The main trade-off is speed: AV1 is very slow and CPU-heavy to encode, often many times slower than H.264. Decoding (playback) is lighter, and hardware support is growing in newer phones, GPUs, and TVs, though it is not yet universal. This is why AV1 makes the most sense for streaming at scale, where you encode a video once and millions of people watch it.

A common mistake is treating AV1 as a file format.
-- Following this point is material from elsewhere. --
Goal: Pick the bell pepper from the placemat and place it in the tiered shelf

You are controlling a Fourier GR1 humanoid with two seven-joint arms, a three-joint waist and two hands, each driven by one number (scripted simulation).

AV1 is the codec (the compression method); the file itself is usually an MP4, WebM, or MKV container that holds the AV1 video stream plus an audio track such as Opus or AAC. AV1 should also not be confused with AVC, which is another name for the older H.264 codec.

Quick facts

  • Open and royalty-free, developed by the Alliance for Open Media (AOMedia)
  • Roughly 30 percent more efficient than H.265 (HEVC) and VP9 at the same quality
  • Encoding is very slow and CPU-intensive; decoding is much lighter
  • Used by YouTube and Netflix; playback supported in Chrome, Firefox, and Edge
  • Best suited for streaming at scale, less so for fast one-off exports

Frequently asked questions

Is AV1 better than H.265 (HEVC)?
In compression efficiency, yes: AV1 typically produces about 30 percent smaller files than H.265 at the same quality, and it is royalty-free. The downside is that AV1 encodes much more slowly and has less mature hardware support.
Why is AV1 encoding so slow?
AV1 uses more complex compression tools that require far more computation to analyze each frame. This makes encoding many times slower than H.264, which is why it is mainly used by platforms that encode a video once and stream it to many viewers.
Do browsers and devices support AV1?
Most modern browsers, including Chrome, Firefox, and Edge, support AV1 playback, and platforms like YouTube and Netflix stream it. Hardware decoding is available on newer GPUs, phones, and TVs, but older devices may fall back to slower software decoding or lack support entirely.
Is AV1 a file format?
No. AV1 is a video codec, meaning a compression method. The actual file is a container such as MP4, WebM, or MKV that wraps the AV1 video stream together with an audio track.